__Data records__:
-.-.-

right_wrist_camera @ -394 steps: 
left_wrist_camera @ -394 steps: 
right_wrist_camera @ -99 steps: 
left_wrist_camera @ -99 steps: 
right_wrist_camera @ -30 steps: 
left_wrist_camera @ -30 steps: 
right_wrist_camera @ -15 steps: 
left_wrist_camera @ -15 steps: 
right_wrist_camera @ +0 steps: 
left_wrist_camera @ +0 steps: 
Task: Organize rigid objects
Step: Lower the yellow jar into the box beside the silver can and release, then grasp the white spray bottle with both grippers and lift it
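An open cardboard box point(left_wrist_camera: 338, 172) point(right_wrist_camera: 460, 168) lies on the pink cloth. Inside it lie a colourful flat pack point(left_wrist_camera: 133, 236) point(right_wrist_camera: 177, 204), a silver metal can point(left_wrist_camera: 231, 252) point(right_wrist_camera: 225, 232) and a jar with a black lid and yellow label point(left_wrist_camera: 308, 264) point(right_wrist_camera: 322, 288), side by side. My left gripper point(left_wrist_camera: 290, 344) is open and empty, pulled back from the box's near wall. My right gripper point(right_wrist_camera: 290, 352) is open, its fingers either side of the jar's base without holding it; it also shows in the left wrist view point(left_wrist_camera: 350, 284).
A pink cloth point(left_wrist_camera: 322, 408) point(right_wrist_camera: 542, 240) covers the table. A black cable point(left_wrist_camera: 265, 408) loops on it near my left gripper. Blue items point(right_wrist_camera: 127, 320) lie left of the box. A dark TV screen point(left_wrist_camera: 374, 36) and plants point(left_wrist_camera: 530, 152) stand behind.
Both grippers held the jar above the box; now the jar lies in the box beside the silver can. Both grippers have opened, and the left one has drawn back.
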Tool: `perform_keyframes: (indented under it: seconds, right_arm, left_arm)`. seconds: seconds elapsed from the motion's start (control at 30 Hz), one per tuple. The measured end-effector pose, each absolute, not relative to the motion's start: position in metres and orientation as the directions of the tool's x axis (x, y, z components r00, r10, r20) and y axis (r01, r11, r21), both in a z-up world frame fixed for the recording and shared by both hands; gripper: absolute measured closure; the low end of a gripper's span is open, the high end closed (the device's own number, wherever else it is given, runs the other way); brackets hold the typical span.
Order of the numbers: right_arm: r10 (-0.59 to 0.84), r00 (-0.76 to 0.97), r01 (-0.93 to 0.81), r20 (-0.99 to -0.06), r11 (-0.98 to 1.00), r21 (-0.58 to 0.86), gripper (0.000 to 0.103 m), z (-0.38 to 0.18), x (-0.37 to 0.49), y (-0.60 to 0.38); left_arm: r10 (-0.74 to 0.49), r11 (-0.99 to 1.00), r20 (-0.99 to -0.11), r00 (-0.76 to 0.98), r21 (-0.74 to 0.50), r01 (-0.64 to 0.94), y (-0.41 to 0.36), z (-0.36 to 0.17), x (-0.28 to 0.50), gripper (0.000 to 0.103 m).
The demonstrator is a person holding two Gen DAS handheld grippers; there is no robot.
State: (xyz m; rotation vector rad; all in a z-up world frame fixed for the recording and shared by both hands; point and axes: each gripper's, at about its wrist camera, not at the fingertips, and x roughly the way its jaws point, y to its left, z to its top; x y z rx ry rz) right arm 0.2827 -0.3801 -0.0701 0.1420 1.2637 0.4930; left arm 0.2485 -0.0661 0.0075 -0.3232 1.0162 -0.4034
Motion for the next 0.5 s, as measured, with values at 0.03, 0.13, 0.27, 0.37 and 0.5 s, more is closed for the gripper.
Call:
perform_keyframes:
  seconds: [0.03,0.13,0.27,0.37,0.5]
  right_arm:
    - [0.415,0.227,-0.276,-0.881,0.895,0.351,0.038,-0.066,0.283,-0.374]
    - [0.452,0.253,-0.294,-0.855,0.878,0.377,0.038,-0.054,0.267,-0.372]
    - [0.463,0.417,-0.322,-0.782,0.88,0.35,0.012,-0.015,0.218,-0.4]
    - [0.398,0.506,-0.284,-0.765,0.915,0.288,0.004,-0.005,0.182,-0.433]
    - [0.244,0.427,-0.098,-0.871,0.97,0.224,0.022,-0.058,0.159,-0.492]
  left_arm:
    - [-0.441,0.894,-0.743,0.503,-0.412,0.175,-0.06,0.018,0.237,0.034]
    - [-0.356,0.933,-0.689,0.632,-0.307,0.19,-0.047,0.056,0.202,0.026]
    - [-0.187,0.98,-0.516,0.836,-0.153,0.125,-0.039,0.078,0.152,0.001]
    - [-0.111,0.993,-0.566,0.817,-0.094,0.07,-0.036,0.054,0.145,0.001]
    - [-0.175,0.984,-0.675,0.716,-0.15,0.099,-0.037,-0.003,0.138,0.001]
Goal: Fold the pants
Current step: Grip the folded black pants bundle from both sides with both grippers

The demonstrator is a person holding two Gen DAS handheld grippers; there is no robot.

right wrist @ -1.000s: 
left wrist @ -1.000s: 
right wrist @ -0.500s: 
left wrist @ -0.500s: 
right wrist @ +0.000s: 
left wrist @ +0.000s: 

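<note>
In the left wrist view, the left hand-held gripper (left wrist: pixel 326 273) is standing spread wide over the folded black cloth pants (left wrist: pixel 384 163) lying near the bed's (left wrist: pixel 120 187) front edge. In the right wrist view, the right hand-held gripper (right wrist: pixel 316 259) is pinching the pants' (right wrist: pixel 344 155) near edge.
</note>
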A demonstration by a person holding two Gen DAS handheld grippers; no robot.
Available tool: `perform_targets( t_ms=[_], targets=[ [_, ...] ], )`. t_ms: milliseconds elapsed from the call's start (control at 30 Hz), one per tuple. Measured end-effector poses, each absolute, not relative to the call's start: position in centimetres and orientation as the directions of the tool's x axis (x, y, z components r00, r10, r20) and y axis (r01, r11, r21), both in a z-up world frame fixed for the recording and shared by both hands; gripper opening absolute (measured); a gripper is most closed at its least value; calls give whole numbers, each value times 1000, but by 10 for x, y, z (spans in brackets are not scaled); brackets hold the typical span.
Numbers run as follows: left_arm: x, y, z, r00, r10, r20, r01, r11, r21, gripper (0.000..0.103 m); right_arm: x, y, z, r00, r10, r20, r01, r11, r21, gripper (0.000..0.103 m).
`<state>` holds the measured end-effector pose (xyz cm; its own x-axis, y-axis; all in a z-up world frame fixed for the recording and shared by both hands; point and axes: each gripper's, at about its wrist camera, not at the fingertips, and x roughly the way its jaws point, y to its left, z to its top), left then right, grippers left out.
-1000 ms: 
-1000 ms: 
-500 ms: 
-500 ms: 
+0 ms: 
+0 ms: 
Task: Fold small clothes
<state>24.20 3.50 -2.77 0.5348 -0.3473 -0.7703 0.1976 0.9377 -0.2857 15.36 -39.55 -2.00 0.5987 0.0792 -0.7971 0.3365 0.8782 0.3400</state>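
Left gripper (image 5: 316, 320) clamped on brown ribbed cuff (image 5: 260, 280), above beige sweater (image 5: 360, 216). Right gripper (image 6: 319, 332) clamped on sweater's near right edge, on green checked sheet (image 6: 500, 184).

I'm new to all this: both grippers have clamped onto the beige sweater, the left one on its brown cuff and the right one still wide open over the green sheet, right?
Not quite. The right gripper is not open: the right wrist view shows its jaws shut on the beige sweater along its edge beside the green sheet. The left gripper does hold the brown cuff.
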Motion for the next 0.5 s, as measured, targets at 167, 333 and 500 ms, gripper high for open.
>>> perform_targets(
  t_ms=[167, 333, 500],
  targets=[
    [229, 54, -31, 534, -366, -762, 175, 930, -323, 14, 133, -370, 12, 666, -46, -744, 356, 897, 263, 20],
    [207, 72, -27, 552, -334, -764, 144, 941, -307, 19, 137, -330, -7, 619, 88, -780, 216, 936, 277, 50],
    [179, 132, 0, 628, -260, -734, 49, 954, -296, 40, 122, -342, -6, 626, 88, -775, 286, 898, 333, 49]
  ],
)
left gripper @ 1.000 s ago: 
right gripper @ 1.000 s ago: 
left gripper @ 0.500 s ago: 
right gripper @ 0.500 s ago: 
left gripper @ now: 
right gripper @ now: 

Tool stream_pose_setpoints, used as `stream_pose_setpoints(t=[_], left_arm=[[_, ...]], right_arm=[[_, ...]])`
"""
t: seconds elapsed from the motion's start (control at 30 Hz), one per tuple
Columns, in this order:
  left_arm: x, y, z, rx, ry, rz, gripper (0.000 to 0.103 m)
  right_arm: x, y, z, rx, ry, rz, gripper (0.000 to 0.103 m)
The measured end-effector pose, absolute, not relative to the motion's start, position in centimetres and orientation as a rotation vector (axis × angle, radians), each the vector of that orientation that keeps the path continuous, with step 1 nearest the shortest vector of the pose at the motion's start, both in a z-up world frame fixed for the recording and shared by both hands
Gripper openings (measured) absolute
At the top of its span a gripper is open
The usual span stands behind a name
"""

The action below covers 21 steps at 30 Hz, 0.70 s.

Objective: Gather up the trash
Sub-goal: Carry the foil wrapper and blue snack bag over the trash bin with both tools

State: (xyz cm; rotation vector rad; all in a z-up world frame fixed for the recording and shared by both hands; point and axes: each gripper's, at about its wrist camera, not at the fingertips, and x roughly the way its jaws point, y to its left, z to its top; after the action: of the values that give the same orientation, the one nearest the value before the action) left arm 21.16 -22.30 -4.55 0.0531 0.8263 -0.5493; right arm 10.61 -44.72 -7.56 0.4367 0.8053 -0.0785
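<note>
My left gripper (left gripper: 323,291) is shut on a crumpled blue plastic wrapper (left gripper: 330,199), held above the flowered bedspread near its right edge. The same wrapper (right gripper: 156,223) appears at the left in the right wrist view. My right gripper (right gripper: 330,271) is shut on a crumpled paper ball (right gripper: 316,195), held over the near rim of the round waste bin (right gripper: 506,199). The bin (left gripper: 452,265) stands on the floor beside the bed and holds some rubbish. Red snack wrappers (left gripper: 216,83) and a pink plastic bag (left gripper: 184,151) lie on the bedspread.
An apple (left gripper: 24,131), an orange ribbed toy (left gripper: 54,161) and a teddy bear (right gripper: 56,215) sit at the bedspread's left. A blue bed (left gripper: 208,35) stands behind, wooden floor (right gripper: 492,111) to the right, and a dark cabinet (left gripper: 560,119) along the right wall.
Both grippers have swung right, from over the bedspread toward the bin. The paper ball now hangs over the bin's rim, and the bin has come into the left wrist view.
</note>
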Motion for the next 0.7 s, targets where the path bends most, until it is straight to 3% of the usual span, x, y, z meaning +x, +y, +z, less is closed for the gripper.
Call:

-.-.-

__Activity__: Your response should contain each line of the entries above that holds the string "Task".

__Exercise response__:
Task: Organize rigid objects
Task: Fold small clothes

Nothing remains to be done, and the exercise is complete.